Przeboleję i to, że niektóre narody obdarzone są o wiele większą połacią gór niż my. Są jednak kraje, którym zazdroszczę, a zazdrość boli, gasi duszę. Moja zazdrość jest tym przykrzejsza, że chodzi mi o rzeczy proste, normalne, o które jednak tutaj, pomiędzy Ribbentropem a Mołotowem, najtrudniej.
Największa zazdrość męczy mnie ostatnio o to, że trzeba Polakowi wybrać się w Alpy, by przypomniał sobie, jak wyglądają gospodarskie zwierzęta, zatem by wspomniał, na czym polega dobre życie. W Polsce krajobraz z krową, owcą, baranem, kozą jest już rzadkością. Gdzie indziej telepanie pasterskiego dzwonka jest wciąż codziennością. Dźwięczy ono także w ramach, znanych i u nas aż za dobrze, jakichś unijnych (poza szczwaną Szwajcarią) „kwot", czyli limitów mleka i mięsa wydumanych w celu „organizacji rynku", to znaczy ku jego zniszczeniu.

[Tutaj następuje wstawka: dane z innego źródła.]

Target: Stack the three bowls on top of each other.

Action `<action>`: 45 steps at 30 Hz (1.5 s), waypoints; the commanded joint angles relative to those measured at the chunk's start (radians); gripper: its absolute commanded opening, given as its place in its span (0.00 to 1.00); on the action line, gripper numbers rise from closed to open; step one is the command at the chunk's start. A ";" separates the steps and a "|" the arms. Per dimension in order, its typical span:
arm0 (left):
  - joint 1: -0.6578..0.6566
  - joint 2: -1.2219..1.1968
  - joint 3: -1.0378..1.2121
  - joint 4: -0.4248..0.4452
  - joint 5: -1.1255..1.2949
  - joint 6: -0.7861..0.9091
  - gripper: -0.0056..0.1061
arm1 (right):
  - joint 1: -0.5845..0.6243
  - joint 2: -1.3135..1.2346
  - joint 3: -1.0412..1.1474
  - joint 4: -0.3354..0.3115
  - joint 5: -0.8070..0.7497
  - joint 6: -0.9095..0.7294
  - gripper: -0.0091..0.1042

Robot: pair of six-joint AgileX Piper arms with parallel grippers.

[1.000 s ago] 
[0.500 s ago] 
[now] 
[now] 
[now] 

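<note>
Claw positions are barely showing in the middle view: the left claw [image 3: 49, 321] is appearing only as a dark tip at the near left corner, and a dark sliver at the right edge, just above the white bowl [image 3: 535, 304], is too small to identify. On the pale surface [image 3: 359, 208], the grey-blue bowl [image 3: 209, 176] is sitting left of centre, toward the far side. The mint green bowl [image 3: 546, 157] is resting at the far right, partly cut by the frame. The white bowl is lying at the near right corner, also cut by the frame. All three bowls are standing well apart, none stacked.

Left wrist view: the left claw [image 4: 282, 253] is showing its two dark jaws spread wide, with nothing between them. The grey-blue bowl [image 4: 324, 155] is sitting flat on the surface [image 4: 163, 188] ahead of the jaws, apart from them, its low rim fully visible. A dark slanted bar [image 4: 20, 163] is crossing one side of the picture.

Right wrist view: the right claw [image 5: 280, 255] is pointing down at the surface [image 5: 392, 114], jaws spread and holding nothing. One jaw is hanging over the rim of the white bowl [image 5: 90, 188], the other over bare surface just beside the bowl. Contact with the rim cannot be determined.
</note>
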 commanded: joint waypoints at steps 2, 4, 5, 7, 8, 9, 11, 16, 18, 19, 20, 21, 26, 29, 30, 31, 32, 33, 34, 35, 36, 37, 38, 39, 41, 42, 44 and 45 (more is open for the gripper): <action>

Intryguje mnie, dlaczego, mimo owych mitycznych kwot, tak dużo krów, baranów, owiec, kóz, osłów widzę w innych krajach, nawet z auta, a w Polsce nie dostrzegam ich prawie wcale?
Moją zazdrość potęgują także spotkania ze swobodnymi, pasącymi się w wysokich górach, zwierzętami. Świnki, myszkujące pod kołami auta na górskim parkingu są naprawdę cudowną, alpejską niespodzianką, super akcentem królewskiej gościny w pasterskiej chacie. Wspaniałych serów, wina i przepysznego risotta, którymi uraczy turystyczną ekspedycję człowiek w zabawnym berecie.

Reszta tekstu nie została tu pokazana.